Our visitors were very interested in the telegrams and the father was explaining who the people were who had sent them: Leo Durocher, Dennis O’Keefe, Blackie Sherrod, Grantland Rice, Jimmy Demeret and others…..but then he looked at his son and said, “Son, you do know what a telegram is, right?” The son laughed and said, “well, kind of…” but then acknowledged that he really wasn’t sure what the process was. And he admitted he had probably never really seen one.
Telegrams were such a part of communications in “the olden days”…they delivered good news and bad news in a few stark words. They were a little bit like today’s text messages or tweets – just a whole lot slower and without the emoticons.

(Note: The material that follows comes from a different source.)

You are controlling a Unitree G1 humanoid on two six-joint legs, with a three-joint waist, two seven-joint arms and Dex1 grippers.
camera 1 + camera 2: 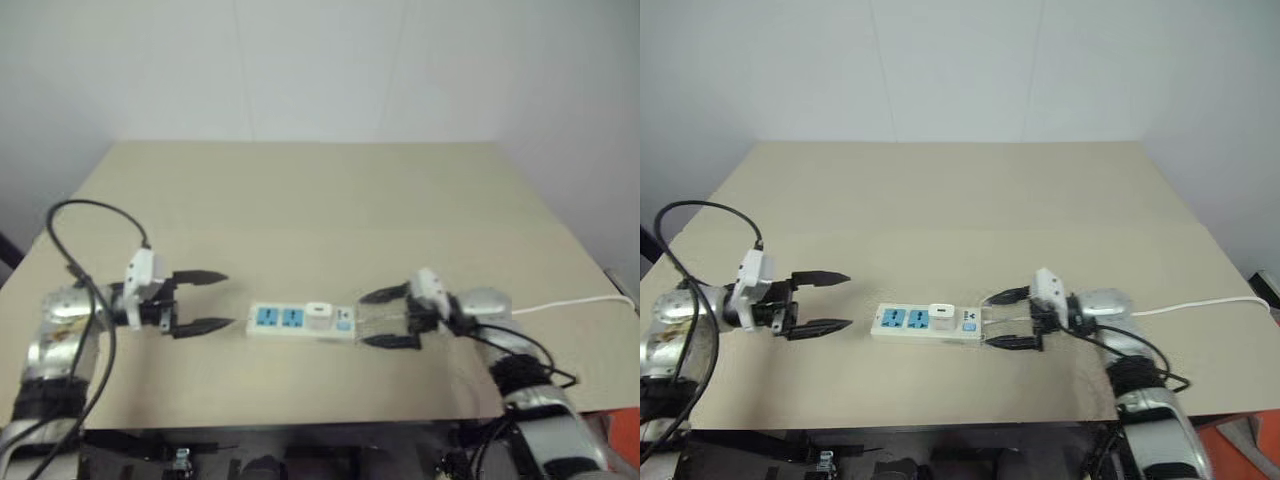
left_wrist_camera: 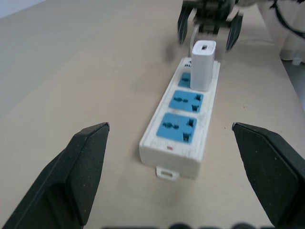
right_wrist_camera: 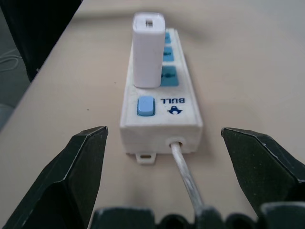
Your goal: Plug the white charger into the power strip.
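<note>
The power strip (image 1: 300, 321) lies flat near the table's front edge, between my two arms. The white charger (image 1: 318, 313) stands upright in the socket closest to the strip's switch end, also seen as white charger (image 3: 148, 49) and white charger (image 2: 202, 65). Two blue sockets (image 2: 180, 128) stay bare on the left part. My left gripper (image 1: 205, 301) is open, a short way left of the strip, holding nothing. My right gripper (image 1: 385, 318) is open at the strip's cable end, its fingers apart on either side of the cable (image 3: 185, 174).
The thin white cable (image 1: 575, 301) runs from the strip under my right arm toward the table's right edge. A black cable (image 1: 75, 250) loops above my left arm. The beige table (image 1: 320, 210) stretches back to a white wall.
</note>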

But it was fun to realize that it wasn’t just the contents or the signers of the telegrams that were interesting to the visitors – it was the telegram itself.
All in all, another great day at the Hogan Museum with visitors from throughout the state—most of them especially interested in the famous 1-iron picture from the U.S. Open in Merion – an event which dominated sports TV that very day. So much of the television coverage of this year’s U.S. Open featured the Hogan story, still considered by many to be the greatest comeback in sports history.
If you don’t know about the Hogan comeback, drop by the Hogan Museum.
It’s an amazing story and it will make you proud of our hometown hero.